Recently, my wife and I attended a concert mounted by a local men’s chorus, a 108-man, traditional barbershop harmony group, but one that branches out into a cappella jazz, swing, soft rock, pop, traditional, and inspirational music.  The concert was superb, and we were fortunate to be invited to an after-party by one of the members (not-so-coincidentally, a golfing friend).

choir

And guess what!  Some of the choristers at that party gathered ‘round each other to sing some of the oldies, an impromptu concert.  And guess what else!  I sidled over, inched close to their circle, and joined my voice to theirs.  Tentatively at first, not wanting to spoil the beauty of their chorus, but then more confidently when two of them parted to make room for me.  I knew all the words, of course, and we belted out a few classics—When You Wore a Tulip, Daddy’s Little Girl (a personal favourite), Oh!

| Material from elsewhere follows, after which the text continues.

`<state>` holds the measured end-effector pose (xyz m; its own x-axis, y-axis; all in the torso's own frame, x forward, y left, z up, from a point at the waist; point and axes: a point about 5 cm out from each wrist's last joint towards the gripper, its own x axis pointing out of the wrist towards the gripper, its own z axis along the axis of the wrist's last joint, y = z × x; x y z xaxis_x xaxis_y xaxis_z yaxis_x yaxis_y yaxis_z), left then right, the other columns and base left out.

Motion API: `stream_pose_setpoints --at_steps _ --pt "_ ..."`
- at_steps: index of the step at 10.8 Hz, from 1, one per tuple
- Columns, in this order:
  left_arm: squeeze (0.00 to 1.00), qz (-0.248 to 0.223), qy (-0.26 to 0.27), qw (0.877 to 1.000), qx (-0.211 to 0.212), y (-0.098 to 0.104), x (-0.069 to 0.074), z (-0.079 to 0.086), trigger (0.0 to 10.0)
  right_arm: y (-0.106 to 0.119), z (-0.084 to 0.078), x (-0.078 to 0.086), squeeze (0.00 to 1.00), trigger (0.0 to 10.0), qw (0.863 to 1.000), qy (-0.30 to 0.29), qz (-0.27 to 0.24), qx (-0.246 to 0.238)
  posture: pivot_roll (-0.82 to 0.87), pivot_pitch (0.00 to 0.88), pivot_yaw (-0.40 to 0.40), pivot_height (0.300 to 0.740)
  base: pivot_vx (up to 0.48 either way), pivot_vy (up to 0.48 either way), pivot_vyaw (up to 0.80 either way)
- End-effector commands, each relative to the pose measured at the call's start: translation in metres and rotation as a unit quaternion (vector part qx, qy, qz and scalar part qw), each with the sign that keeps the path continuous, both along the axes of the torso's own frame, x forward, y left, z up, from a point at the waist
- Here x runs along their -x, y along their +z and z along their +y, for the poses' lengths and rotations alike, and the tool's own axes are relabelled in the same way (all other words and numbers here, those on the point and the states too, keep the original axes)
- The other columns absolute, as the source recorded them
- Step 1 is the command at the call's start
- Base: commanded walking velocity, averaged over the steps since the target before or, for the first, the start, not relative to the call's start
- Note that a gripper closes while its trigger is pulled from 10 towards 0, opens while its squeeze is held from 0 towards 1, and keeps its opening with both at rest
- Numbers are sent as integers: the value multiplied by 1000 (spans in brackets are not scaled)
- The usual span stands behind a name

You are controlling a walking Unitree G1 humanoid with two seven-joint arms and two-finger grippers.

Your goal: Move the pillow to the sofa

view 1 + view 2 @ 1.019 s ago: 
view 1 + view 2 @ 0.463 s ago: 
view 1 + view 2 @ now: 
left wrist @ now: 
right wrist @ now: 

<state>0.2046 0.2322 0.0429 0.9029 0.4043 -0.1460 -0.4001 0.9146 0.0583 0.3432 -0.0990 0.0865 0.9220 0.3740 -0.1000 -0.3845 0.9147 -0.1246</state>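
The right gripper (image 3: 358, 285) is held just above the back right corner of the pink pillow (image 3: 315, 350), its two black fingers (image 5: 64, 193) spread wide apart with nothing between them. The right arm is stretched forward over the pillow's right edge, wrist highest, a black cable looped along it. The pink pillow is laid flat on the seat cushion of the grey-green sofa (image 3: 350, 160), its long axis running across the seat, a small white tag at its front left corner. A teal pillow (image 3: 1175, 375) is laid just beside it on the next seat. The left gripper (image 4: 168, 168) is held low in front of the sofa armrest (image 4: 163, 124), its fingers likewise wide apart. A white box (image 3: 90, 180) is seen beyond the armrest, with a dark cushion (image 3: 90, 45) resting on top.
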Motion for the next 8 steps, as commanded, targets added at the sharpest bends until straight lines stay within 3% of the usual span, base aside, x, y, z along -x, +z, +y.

You Beautiful Doll, and That Old Gang of Mine.  I could almost hear my father joining in beside me.

My wife told me later that I fit right in.  In fact, she said, some of the others at the party told her they assumed I was part of the chorus.  I stared at her, sure she was having me on, but she was apparently telling the truth.  And that was music to my ears (if you’ll pardon the pun).

Even better, however, was an invitation from several of the chorus members to try out for the group.  Attendance at three rehearsals, where I would be assessed to find my voice part placement, would be followed by an audition performance with three of the established singers as part of a quartet.  And then I’d either be in, or out.

I’ve never been part of a quartet in the shower, where my best solos have been rendered, so this public audition would be somewhat intimidating.  Plus, I have never been much of a joiner in groups of any sort, so making a commitment to this would be quite a change.

Still, I do regret passing up my first chance those many years ago.  All those yesterdays when I could have been singing joyously with like-minded choristers are gone forever.  But I do have a few tomorrows ahead of me.  And I do like to belt them out.  So, we shall see.

More than three hundred years ago, in his comedy of manners, The Mourning Bride, William Congreve wrote this—Musick has charms to soothe the savage breast…

Well, I am no savage, but it may well be that music could soothe the sadness I have carried with me since high school.

I’ll have to warn them, though, that I cannot hit the high C!